Era il 2008, il mondo delle news era stracolmo di notizie e servizi sul nuovo che avanzava, sull’ internet di nuova generazione, ed i politici facevano a gara per spiattellare le cifre da capogiro incassate dallo Stato. Dicevano : “Presto anche in Italia diventerà realtà la banda larga senza fili e internet veloce per tutti. Si è chiusa, infatti la gara per l’assegnazione dei 35 diritti d’uso delle frequenze “WiMax” (Worldwide Interoperability for Microwave Access) nella banda 3.4-3.6 Ghz, che ha aggiudicato le licenze (14 macroregionali e 21 regionali) a 11 imprese, per un importo finale pari a 136.337.000 euro, superiore del ben 176% al prezzo posto a base d’asta, il più elevato fra le gare WiMax sin’ora svolte a livello europeo”.
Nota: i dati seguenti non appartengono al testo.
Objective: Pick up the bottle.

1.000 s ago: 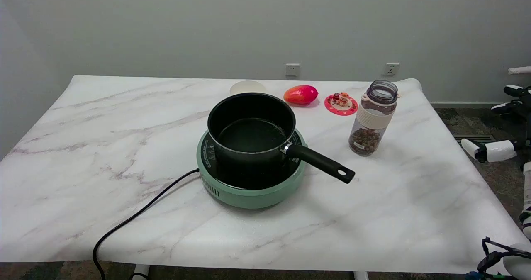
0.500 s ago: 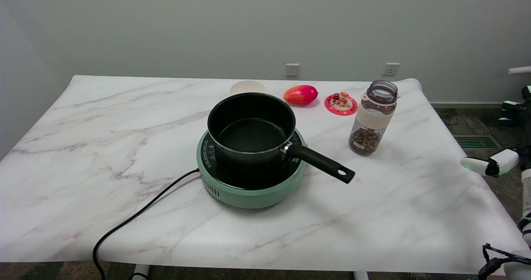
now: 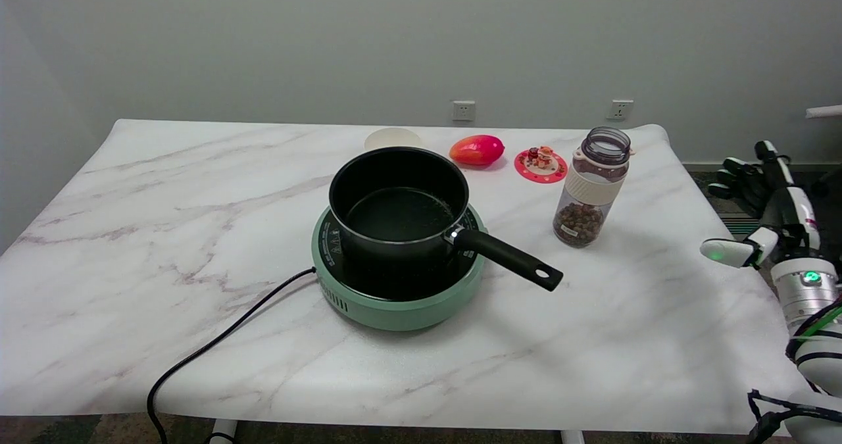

Oggi, a distanza di appena 4 anni possiamo affermare non solo che la copertura intera del paese non è stata affatto attuata, ma le società vincitrici del bando si trovano in gravissima crisi economica e spesso non hanno risorse sufficienti per lanciare l’offerta. Peccato, poiché con il WiMAX, infatti, è possibile utilizzare i benefici dell’ADSL liberandosi da qualsiasi cavo telefonico, per utilizzare frequenze radio che spingono internet veloce in tutti i luoghi coperti dal segnale. Il vantaggio per i cittadini è legato anche alla sua economicità, infatti, i servizi vengono spesso proposti a partire da 9,90 € al mese.
Nel frattempo, in questi ultimi anni la concorrenza si è irrobustita. Il progetto di Vodafone, Tim e Wind è appena partito ed è un investimento da miliardi di euro per coprire entro il 2013 tramite LTE l’intera popolazione. Insomma, nel giro di pochi mesi si è scaldato il mercato del digital divide. Segno che tecnologia e domanda di offerte banda larga sono maturate, in Italia, al punto da rendere profittevole investire nelle zone che fino a poco tempo prima erano a fallimento di mercato.
Sembra un paradosso, che oggi, con tutte le tecnologie presenti sul mercato, ci siano molti piccoli centri ed intere comunità montane in cui non esiste ancora nemmeno l’adsl. Ci auguriamo che la recente “Agenda Digitale” creata dal Governo tecnico sappia finalmente come risolvere la questione.